» **What this task involves**:
Skipping all images, output the listing word for word.
★ ★ ★ ★
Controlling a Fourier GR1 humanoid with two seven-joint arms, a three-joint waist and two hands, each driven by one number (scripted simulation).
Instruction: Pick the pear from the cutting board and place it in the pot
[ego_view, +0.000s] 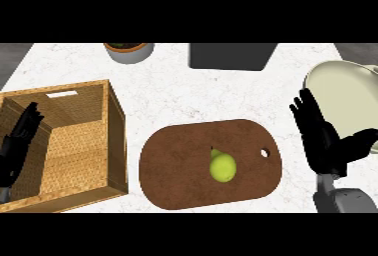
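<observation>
A yellow-green pear (223, 167) lies near the middle of the dark brown cutting board (177, 170), stem end pointing away from me. The cream pot (343, 92) stands at the right edge of the counter, partly cut off by the view. My right hand (319, 136) is open, fingers straight and pointing up, between the board's right end and the pot, touching neither the pear nor the board. My left hand (18, 142) is open at the left edge, in front of the basket, holding nothing.
A wicker basket (111, 135) sits left of the board, close to its edge. A grey planter (131, 51) and a dark grey box (230, 56) stand along the counter's far side. White marbled counter shows between them and the board.
</observation>
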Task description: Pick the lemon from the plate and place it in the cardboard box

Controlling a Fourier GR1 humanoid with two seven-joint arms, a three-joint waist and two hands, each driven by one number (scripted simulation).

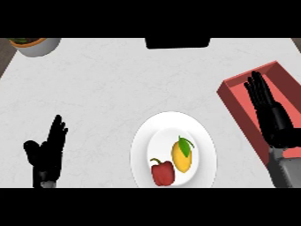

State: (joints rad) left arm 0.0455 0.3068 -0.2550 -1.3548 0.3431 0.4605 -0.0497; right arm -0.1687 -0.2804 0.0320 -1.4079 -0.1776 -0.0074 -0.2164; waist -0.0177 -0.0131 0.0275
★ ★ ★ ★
» **Result below**:
Controlling a Fourier GR1 humanoid with two seven-joint arms, a three-joint waist and two hands, each driven by one number (scripted simulation).
Instruction: Pick the pear from the cutting board and place it in the pot
[ego_view, +0.000s] 
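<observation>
A yellow-green pear (223, 167) lies near the middle of the dark brown cutting board (177, 170), stem end pointing away from me. The cream pot (343, 92) stands at the right edge of the counter, partly cut off by the view. My right hand (319, 136) is open, fingers straight and pointing up, between the board's right end and the pot, touching neither the pear nor the board. My left hand (18, 142) is open at the left edge, in front of the basket, holding nothing.
A wicker basket (111, 135) sits left of the board, close to its edge. A grey planter (131, 51) and a dark grey box (230, 56) stand along the counter's far side. White marbled counter shows between them and the board.
</observation>
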Task description: Pick the lemon from the plate and place it in the cardboard box

Controlling a Fourier GR1 humanoid with two seven-joint arms, a three-joint waist and two hands, each driven by one number (scripted simulation).


State: (joints rad) left arm 0.0455 0.3068 -0.2550 -1.3548 0.3431 0.4605 -0.0497; right arm -0.1687 -0.2804 0.0320 -1.4079 -0.1776 -0.0074 -0.2164; waist -0.0177 -0.0131 0.0275

This output is complete, so the exercise is closed.